Uma das grandes frustrações daqueles que trabalham em empresas onde existe uma sólida cultura de compliance é lidar com os limites impostos por suas políticas e procedimentos internos, diante da concorrência que, por vezes, se utiliza de processos duvidosos e claudicantes, que acarretam inúmeros conflitos de interesses, mas que podem se traduzir em aumento de vendas.
Um flagrante exemplo do conflito de interesses ocorre quando uma empresa do ramo de saúde presenteia um médico com algo de valor relevante, interferindo no seu juízo para prescrever o tratamento mais adequado para o seu paciente. Aqui é preciso salientar que, com o avanço da medicina e a pluralidade de empresas existentes no setor, não será rara a situação de um médico contar com cinco ou mais produtos com níveis de eficácia e perfis de segurança muito semelhantes, facilitando a sua tomada de decisão sem peso na consciência e estimulando a empresa que age daquela forma a incrementar tais ações.
Voltando à frustração daqueles que querem comercializar seus produtos sem incorrer em situações como a citada acima, mas que também gostariam que os demais assim o fizessem, torna-se ainda mais patente a inércia das autoridades em estabelecer limites e monitoramento para evitar especialmente situações em que tais conflitos de interesses se mostram perniciosos e, em algumas situações, até mesmo perigosos para a saúde de pacientes.

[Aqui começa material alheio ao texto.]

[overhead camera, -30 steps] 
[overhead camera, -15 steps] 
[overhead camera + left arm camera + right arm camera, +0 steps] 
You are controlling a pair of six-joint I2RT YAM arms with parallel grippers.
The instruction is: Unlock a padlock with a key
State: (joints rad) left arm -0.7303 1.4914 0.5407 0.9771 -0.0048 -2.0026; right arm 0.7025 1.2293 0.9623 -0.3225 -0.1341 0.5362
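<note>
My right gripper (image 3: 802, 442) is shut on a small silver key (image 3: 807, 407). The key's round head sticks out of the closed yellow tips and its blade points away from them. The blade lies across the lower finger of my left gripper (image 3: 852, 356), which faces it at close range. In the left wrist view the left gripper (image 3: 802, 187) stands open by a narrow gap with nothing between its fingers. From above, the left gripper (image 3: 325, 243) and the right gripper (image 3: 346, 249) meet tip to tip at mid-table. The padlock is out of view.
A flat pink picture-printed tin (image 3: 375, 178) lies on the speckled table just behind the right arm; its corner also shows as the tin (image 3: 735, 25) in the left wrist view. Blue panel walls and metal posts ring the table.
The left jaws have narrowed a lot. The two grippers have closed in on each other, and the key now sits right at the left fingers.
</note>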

Diante da omissão do Estado em regulamentar esses limites, cada vez mais assumem papel relevante as associações setoriais que criam mecanismos importantes de autorregulação, por meio de códigos de conduta com dispositivos para garantir uma competição dentro de princípios éticos para seus associados.
Eis que sobreveio um exemplo muito interessante decorrente da adoção pela EFPIA – European Federation of Pharmaceutical Industries and Associations (Federação Europeia de Indústrias e Associações Farmacêuticas) de uma plataforma denominada E4ETHICS. Trata-se de uma ferramenta de avaliação de risco de eventos médicos, para garantir que os associados da EFPIA possam patrociná-los sem incorrer em riscos éticos de natureza diversa, como pagar por entretenimentos, pagar valores desproporcionais para patrocínios de eventos, beneficiar algum profissional de saúde indevidamente etc.

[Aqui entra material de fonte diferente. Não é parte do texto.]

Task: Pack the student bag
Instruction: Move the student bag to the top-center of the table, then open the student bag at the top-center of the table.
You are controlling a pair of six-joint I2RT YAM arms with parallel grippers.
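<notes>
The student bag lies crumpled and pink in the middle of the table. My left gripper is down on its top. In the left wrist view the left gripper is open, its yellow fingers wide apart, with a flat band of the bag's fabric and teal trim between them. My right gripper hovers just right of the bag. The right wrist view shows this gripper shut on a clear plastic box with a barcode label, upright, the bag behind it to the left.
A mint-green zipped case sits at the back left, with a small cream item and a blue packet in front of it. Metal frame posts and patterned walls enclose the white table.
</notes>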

Desde setembro de 2021, tornou-se obrigatória a submissão do patrocínio de quaisquer eventos médicos a essa plataforma, que passou a avaliar tais eventos sob a ótica do código de conduta da EFPIA. Assim sendo, se uma empresa associada patrocinar, participar ou colaborar com um evento médico sem que o mesmo tenha sido submetido e aprovado na plataforma E4ETHICS, incorrerá em clara violação do Código de Conduta da EFPIA, estando sujeita às sanções previstas no referido documento.
A partir de então, a EFPIA começou a fomentar a divulgação ao setor de saúde em geral e a treinar seus associados por meio de webinars em novembro de 2021 e janeiro de 2022, além de outro evento ao vivo em março passado, quando houve uma extensa sessão de perguntas e respostas, atingindo o total de 1.550 participantes.

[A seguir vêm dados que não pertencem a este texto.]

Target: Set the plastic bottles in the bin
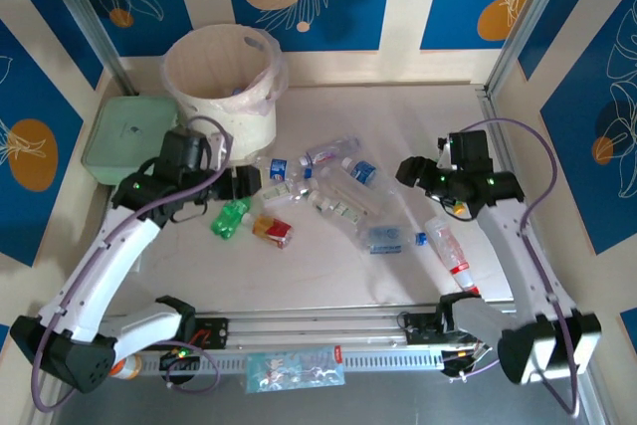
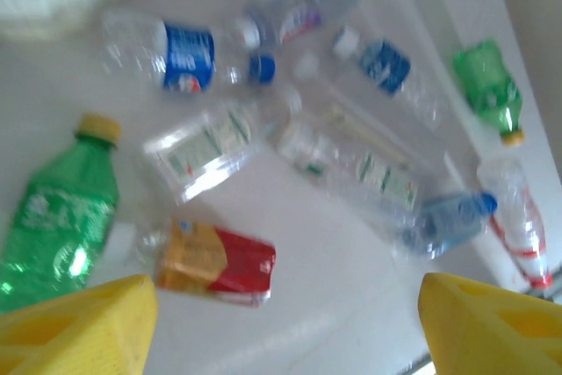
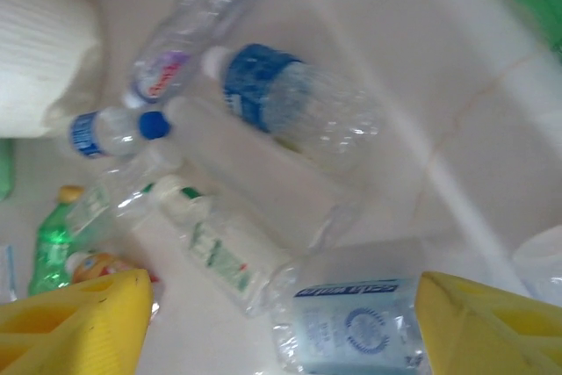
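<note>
Lying scattered mid-table, the plastic bottles sit btwn the two arms, near the bin, which stands far left w/ a pale-green box just beside it. A green bottle & a red-labelled bottle lie just below the left gripper. Its fingers are apart, nothing btwn them. The right gripper is likewise spread & empty, at the pile's right edge.

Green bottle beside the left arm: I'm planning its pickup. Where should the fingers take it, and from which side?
Probably across the wide mid-body of the green bottle, coming straight down from above. It lies on its side, so its rounded flanks are reachable from overhead, while the neck by the yellow cap tapers thin.
</note>
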### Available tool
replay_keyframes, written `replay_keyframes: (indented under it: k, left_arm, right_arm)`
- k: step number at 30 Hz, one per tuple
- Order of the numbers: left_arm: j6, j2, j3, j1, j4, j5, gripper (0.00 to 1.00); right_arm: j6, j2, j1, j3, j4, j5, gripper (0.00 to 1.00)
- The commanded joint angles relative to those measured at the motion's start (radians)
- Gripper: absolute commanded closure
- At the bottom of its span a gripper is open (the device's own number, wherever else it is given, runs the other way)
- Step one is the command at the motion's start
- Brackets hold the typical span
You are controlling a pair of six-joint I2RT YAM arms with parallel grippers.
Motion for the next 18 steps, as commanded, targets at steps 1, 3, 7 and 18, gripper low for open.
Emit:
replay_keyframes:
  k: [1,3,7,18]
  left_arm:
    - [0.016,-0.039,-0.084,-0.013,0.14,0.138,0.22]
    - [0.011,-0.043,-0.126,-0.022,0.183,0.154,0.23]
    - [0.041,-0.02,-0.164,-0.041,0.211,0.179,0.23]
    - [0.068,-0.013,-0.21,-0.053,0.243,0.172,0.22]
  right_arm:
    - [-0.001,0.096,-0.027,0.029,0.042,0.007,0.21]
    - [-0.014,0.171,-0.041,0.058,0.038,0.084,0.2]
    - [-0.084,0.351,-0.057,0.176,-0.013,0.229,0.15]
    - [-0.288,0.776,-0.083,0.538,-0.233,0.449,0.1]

Assim, todos os associados acabam tendo visibilidade sobre a legitimidade ou não de patrocinar, participar ou colaborar com um evento médico, de forma preventiva. E, por outro lado, aqueles eventos médicos que insistirem em práticas abusivas não terão mais a complacência de empresas associadas à EFPIA, obrigando-os a se adequar para que possam receber os patrocínios para viabilizar a sua realização.
Trata-se de uma ideia inovadora, em que a Federação Europeia de Indústrias e Associações Farmacêuticas assume o papel omissivo dos Estados em estabelecer as regras adequadas para que a livre concorrência possa ocorrer, dentro de princípios éticos e não apenas legais.